César Molinas, en un luminoso artículo, explicó el pasado domingo en La Vanguardia que el mal llamado "problema catalán" es un reflejo del "problema de España". En 1978 surgió el nuevo régimen gracias a la iniciativa de una monarquía innovadora que rechazó, como era natural, su posición originaria que la vinculaba a la dictadura para impulsar una democracia que la fortaleciera al tiempo que servía de soporte a la regeneración de todo el país. Y ahora, la sucesión en el trono „un trono ajado en una España desgastada y sin ideas„ debería consistir de nuevo en una impetuosa propuesta de reforma y de cambio que, con imaginación, desembocase en un nuevo régimen capaz de incluir a todos, de infundir unos principios seductores que arrinconen la corrupción y de renovar un sistema político de forma que la ciudadanía vuelva a sentirse presente e identificada con las instituciones.
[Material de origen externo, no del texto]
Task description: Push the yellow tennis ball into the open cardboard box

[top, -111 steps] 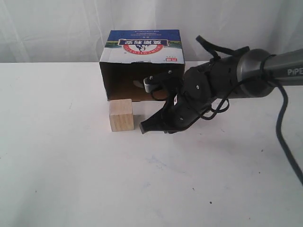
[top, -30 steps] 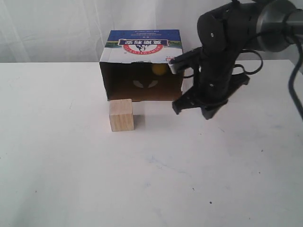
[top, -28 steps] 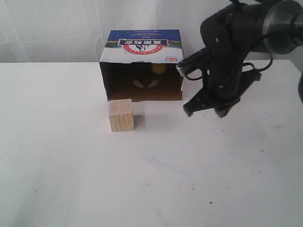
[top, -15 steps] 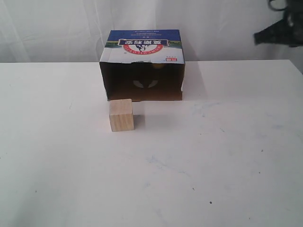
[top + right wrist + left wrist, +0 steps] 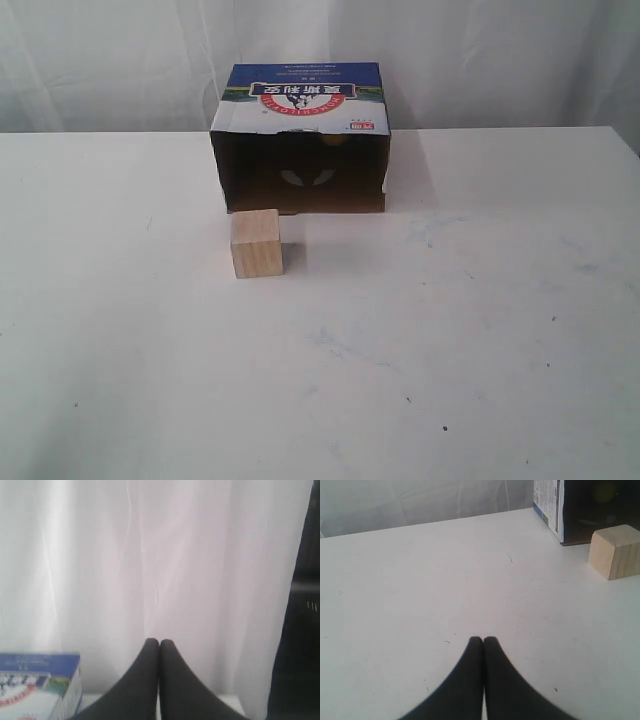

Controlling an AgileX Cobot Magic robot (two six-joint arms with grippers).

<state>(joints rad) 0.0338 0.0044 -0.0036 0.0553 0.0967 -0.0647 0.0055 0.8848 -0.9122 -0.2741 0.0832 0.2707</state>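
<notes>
Both grippers are parked. Left gripper [image 5: 483, 640]: fingers pressed together, nothing held, low over the white table [image 5: 450, 350]. Right gripper [image 5: 159, 642]: fingers also together, empty, up high and facing the white curtain [image 5: 200, 555]. Neither arm shows in the exterior view.

The yellow tennis ball [image 5: 604, 491] is only a dim yellowish blob in the dark inside of the open cardboard box [image 5: 300, 140], toward the back. It's faint, so I call it in the box but not crisp. No ball is on the open table.

The push looks done to me, so the step now is confirming and keeping clear. I'd hold both arms away from the box mouth and not nudge the carton, since a bump could roll the ball out. I'd also leave alone the wooden cube [image 5: 256, 243], which sits just in front of the opening's left side. For a better check, I'd look in through the left wrist view.

Counts: one ball, one box, one cube, two grippers.
</notes>
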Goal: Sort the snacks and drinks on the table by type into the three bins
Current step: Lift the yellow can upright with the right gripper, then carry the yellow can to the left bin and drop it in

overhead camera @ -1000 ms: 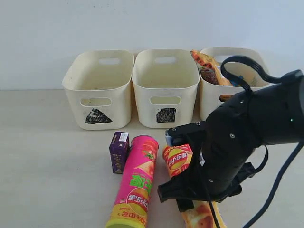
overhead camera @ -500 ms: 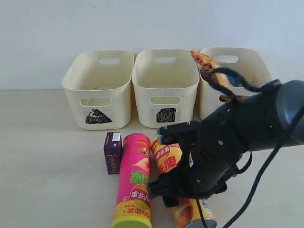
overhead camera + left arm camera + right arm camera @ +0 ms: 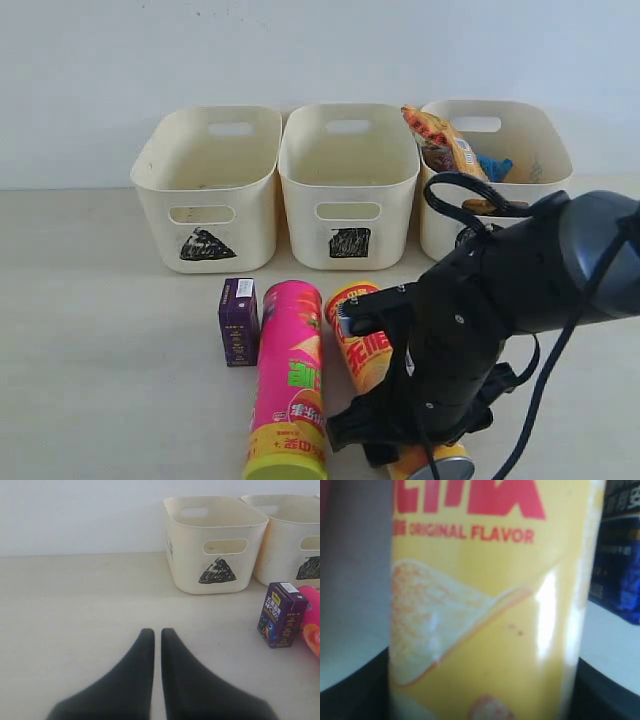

Porque este afán por las primarias, por las elecciones directas, por eludir al fin y la cabo las sutilezas de las elecciones de segundo grado que caracterizan a los regímenes parlamentarios, no es más que el reflejo de una gran y general desconfianza de la ciudadanía en un sistema y unos políticos que han defraudado todas las expectativas.

Parece de todo punto evidente que este régimen, todavía muy estable como reconoce Molinas, ya no es capaz de responder a los requerimientos sociales. No satisface las solicitudes de diferenciación de las nacionalidades más características; no sirve como genuino y creíble cauce de representación, lo que se traduce en absentismo y desafección; no colma los deseos mayoritarios de una mayor nivelación social; ni siquiera es capaz de responder atinadamente a las legítimas demandas de trabajo y de subsistencia que le plantea la ciudadanía, atónita por una crisis que no se ha sabido capear ni resolver y que ha generado demasiado dolor. De lo que se trata, por tanto, no es de atemperar el malestar, el descontento, la irritación o la decepción sino de reconocer el avejentamiento del modelo y de acometer una revisión integral, valiente, aprovechando lo mucho que todavía tiene de excelencia y reconstruyendo con realismo aquellos elementos que no han soportado bien el paso del tiempo, que son bastantes.

El nuevo Rey puede actuar con catalizador del cambio, y así ha quedado establecido en el discurso de proclamación, pero nadie debe esperar que desborde su papel constitucional: la renovación en la jefatura del Estado tiene que introducir en el proceso político el fermento que estimule a la clase política, no otra cosa. Deben ser, en términos de Molinas, las "elites de referencia" las que, persuadidas de que no hay otro camino practicable, auspicien un "emprendimiento político" que vaya en la dirección adecuada. No es difícil de ver que este país ha perdido la frescura originaria que le permitió el despegue y le mantuvo durante lustros en una posición creativa y encumbrada. Y si realmente tiene lugar en los partidos un rejuvenecimiento generacional „en el PSOE ya se está produciendo„, resultará inevitable que aparezca en el campo de la política una llamada a la renovación. Que provocará resistencias pero que debe ser asumida por una significante mayoría, ya que, de otro modo, los propios intereses de los mejor instalados que se oponen al cambio también se derrumbarán en medio del estrépito de la general e inevitable convulsión.